In 2011, McGrath was hired as a web reporter and in-arena host for the Boston Celtics. She hosted, produced, and edited daily updates, exclusive interviews and other packages for the Celtics' team website. She also hosted the show Celtics Now for Comcast SportsNet New England and served as a sideline reporter for CSNNE’s regional broadcasts.

===Fox Sports / Battlebots (2013–2016)===
While she was working for the Celtics, an executive at Fox Sports found clips of McGrath's work on YouTube and contacted her via Facebook about a potential job opportunity with the network. She was among several initial hires by Los Angeles–based Fox Sports 1 in the summer of 2013. Initially hired as an update anchor, McGrath quickly rose through the ranks. In 2014, she joined Mike Hill as a co-host and anchor on the daily sports highlight show, America's Pregame. In addition, McGrath also was the lead sideline reporter for Fox College Football and Fox College Basketball. She also covered games for the NFL on Fox.

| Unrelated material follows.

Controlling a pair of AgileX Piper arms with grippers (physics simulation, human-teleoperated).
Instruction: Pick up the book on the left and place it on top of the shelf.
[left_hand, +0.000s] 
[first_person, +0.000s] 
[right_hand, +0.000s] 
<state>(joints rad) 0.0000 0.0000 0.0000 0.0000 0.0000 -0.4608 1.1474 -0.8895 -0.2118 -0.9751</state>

In 2015, McGrath hosted the return of the revived show Battlebots on ABC, for its sixth season.

===ESPN (2016–present)===
In the summer of 2016, McGrath returned to ESPN as college sports sideline reporter and co-host of College Football Live. For the 2016 college football season, McGrath worked the sidelines of ESPN College Football Friday Primetime games, along with Mack Brown and Adam Amin. She also covered the sidelines for ESPN’s College Basketball telecasts. For the 2017 college football season, McGrath continued her work on the sidelines of ESPN College Football Friday Primetime games, hosted various halftime shows and episodes of College Football Live, and covered a number of bowl games such as the Orange Bowl, Outback Bowl, Texas Bowl, and Las Vegas Bowl. For the 2018 football season, McGrath covered Saturday ESPN College Football games on ESPN or ABC with Mark Jones and Dusty Dvoracek. In 2018 and 2019, McGrath covered the weekly Big Ten Super Tuesday college basketball match-up with Dave Flemming and Dan Dakich. For the 2019 football season, McGrath covered two college football games per week: ESPN College Football Thursday Primetime with Adam Amin, Matt Hasselbeck, and Pat McAfee, and ESPN/ABC Saturday games with Steve Levy, Brian Griese, and Todd McShay. She joined ESPN's coverage of the XFL (2020) on the week 2 of the season.

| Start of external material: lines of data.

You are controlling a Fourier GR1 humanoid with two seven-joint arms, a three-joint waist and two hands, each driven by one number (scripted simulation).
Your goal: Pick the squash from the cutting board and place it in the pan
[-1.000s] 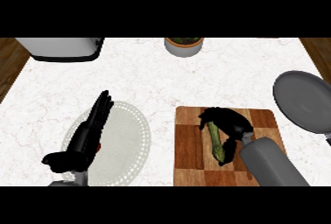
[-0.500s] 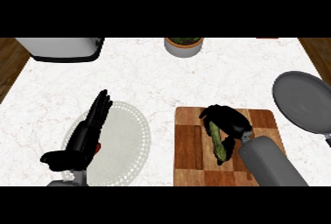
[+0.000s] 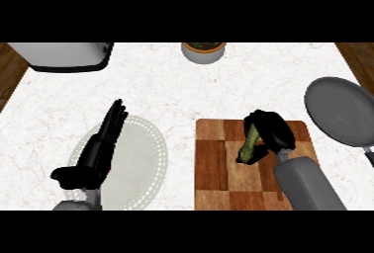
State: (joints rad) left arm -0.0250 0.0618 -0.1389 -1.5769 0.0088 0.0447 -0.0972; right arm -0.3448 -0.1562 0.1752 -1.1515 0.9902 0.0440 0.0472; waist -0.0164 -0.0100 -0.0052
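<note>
Right hand (image 3: pixel 272 129): my fingers curl round the upper end of the green squash (image 3: pixel 249 148), which is tilted over the cutting board (image 3: pixel 219 168); I cannot tell whether it rests there or is lifted. The pan (image 3: pixel 342 111) sits just right of the board. Left hand (image 3: pixel 99 148): fingers straight, over the white plate's (image 3: pixel 139 163) left edge.

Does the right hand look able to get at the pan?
Probably yes: the right hand, curled round the squash over the cutting board, has the pan just to its right, nothing standing between.
</note>
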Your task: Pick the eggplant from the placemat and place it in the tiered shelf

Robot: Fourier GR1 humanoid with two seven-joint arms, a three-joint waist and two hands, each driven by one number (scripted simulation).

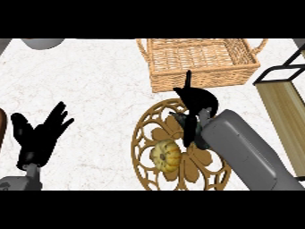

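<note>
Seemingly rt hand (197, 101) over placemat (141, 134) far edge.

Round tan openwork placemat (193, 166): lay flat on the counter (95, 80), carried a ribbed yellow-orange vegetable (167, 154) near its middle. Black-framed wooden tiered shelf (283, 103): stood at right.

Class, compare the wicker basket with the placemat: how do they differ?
The wicker basket is rectangular with raised woven walls; the placemat is round, flat and openwork. The basket holds nothing visible; the placemat carries a yellow-orange vegetable. Both are tan.
</note>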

Starting with the 2021 college football season, McGrath was paired with Sean McDonough and Greg McElroy (formerly Todd Blackledge) throughout the season. Since 2021, McGrath has also joined Holly Rowe on the sidelines for the television broadcast of the College Football Playoff National Championship. In 2024, McGrath made her NFL draft debut, interviewing prospects following their selection on the main stage.

In addition to her football duties, McGrath continues to work as a reporter on ESPN College Basketball broadcasts, and occasionally hosts Sportscenter, Vibe Check, and College Football Live.

==Awards==
In 2023, McGrath was nominated for Outstanding Personality/Reporter at the 44th Sports Emmy Awards. In 2025, McGrath and the entire SEC on ABC team won the Sports Emmy for Outstanding Live Series.

== Personal life ==
McGrath was born in San Francisco, California, to Deborah and Michael McGrath. Her father is of Irish ancestry and her mother is of Mexican-Spanish descent. She has an older brother, Patrick, who played football at Princeton University. Growing up in Burlingame, California, McGrath attended St. Ignatius College Preparatory and graduated in 2007. She then attended Boston College and graduated in 2011 with a Bachelor of Arts degree in Communication and Broadcast Journalism. While at BC, McGrath was captain of the cheerleading team and earned the athletic director’s award for academic excellence all four years. As of 2025, she lives in the Greater Boston area with her husband, Max Dorsch, a commercial real estate investments professional, and their two sons.